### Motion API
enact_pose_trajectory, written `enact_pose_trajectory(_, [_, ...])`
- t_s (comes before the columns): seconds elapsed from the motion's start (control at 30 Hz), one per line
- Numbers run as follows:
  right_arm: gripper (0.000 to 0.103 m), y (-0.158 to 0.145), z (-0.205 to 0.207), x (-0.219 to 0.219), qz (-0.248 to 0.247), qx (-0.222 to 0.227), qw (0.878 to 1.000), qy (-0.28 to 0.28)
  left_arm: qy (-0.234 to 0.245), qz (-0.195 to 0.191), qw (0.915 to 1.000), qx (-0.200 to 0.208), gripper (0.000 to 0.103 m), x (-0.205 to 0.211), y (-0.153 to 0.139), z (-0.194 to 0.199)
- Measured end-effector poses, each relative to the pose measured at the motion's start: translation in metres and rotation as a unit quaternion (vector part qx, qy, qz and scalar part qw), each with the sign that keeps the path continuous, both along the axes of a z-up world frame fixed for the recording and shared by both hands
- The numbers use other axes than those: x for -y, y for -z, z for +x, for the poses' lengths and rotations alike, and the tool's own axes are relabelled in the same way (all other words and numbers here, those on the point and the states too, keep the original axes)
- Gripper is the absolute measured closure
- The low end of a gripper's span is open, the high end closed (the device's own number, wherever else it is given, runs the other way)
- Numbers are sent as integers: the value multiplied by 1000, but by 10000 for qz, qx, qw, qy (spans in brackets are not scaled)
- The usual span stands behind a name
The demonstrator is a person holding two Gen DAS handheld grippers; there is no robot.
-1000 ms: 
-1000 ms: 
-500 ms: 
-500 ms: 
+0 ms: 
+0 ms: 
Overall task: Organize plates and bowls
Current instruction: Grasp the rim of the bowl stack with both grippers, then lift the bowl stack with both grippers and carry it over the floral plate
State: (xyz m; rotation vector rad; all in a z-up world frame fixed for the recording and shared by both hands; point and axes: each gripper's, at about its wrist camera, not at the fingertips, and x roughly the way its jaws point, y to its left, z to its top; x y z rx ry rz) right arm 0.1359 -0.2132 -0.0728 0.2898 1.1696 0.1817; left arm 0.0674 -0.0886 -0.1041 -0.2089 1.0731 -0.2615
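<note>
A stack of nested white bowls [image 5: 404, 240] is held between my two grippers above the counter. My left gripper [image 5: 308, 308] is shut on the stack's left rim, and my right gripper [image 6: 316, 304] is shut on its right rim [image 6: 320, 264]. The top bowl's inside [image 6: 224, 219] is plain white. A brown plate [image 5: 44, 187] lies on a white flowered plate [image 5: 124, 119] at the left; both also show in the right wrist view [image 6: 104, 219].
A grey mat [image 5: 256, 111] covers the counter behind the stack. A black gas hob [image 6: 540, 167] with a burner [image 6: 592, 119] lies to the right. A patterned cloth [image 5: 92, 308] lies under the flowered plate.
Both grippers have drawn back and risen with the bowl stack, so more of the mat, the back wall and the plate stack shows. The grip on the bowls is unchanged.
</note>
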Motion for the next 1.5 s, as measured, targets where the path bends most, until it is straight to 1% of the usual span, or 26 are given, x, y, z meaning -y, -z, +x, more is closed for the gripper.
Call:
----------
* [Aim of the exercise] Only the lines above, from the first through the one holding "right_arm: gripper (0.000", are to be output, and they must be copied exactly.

* [Finished exercise]
### Motion API
enact_pose_trajectory, written `enact_pose_trajectory(_, [_, ...])`
- t_s (comes before the columns): seconds elapsed from the motion's start (control at 30 Hz), one per line
- Numbers run as follows:
  right_arm: gripper (0.000 to 0.103 m), y (-0.158 to 0.145), z (-0.205 to 0.207), x (-0.219 to 0.219), qz (-0.248 to 0.247), qx (-0.222 to 0.227), qw (0.878 to 1.000), qy (-0.28 to 0.28)

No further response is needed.